▸ **Task statement**: Each line of the material below that holds the word "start" needs to be copied.

▸ **Source material**:
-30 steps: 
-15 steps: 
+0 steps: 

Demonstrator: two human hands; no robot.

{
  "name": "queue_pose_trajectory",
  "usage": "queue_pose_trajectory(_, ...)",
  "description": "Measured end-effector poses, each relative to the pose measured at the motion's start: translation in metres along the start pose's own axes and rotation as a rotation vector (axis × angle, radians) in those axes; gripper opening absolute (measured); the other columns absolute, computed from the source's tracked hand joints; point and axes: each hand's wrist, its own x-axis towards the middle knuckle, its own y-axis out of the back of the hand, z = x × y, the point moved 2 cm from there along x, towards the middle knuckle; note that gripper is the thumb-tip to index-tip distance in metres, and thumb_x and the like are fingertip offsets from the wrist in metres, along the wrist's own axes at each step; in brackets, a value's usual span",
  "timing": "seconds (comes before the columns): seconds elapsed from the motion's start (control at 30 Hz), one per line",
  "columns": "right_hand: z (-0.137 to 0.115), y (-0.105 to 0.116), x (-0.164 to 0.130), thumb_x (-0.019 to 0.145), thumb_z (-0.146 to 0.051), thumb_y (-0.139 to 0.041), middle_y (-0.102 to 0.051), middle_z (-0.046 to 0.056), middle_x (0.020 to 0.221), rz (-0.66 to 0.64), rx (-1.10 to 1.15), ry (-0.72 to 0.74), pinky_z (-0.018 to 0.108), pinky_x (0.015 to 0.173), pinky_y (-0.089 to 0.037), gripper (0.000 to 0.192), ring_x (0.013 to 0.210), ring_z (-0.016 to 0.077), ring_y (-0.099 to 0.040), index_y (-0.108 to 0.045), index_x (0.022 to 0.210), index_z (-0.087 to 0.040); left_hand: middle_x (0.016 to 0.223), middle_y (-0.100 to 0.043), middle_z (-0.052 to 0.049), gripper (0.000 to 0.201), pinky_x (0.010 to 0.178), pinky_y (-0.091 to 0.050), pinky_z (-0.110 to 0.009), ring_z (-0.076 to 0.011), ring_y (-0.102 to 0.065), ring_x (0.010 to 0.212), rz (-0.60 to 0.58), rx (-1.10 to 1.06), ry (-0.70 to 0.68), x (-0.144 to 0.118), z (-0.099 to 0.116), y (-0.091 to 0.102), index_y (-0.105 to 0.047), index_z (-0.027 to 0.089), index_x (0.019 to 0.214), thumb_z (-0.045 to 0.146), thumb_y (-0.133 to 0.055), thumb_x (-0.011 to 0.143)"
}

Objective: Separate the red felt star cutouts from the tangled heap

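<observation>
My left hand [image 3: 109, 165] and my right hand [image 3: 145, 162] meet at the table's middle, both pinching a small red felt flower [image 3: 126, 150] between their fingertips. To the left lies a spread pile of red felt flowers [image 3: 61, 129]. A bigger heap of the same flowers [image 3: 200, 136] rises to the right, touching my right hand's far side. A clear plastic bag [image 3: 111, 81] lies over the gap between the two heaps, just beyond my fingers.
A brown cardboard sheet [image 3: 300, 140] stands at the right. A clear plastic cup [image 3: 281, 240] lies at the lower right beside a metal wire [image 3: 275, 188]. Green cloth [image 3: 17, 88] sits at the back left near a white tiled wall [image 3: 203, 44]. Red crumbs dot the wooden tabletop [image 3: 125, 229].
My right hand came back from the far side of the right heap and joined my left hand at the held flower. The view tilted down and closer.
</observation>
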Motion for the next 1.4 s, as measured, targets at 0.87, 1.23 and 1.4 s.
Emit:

▸ **Answer box**:
  "description": "Measured end-effector poses, each relative to the pose measured at the motion's start: translation in metres along the start pose's own axes and rotation as a rotation vector (axis × angle, radians) in those axes; gripper opening absolute (measured); the other columns absolute, computed from the source's tracked hand joints; point and axes: each hand's wrist, its own x-axis towards the middle knuckle, its own y-axis out of the back of the hand, z = x × y, the point moved 2 cm from there along x, towards the middle knuckle; note that gripper is the thumb-tip to index-tip distance in metres, and thumb_x and the like are fingertip offsets from the wrist in metres, along the wrist's own axes at each step; in brackets, a value's usual span",
  "timing": "seconds (comes before the columns): seconds elapsed from the motion's start (control at 30 Hz), one per line",

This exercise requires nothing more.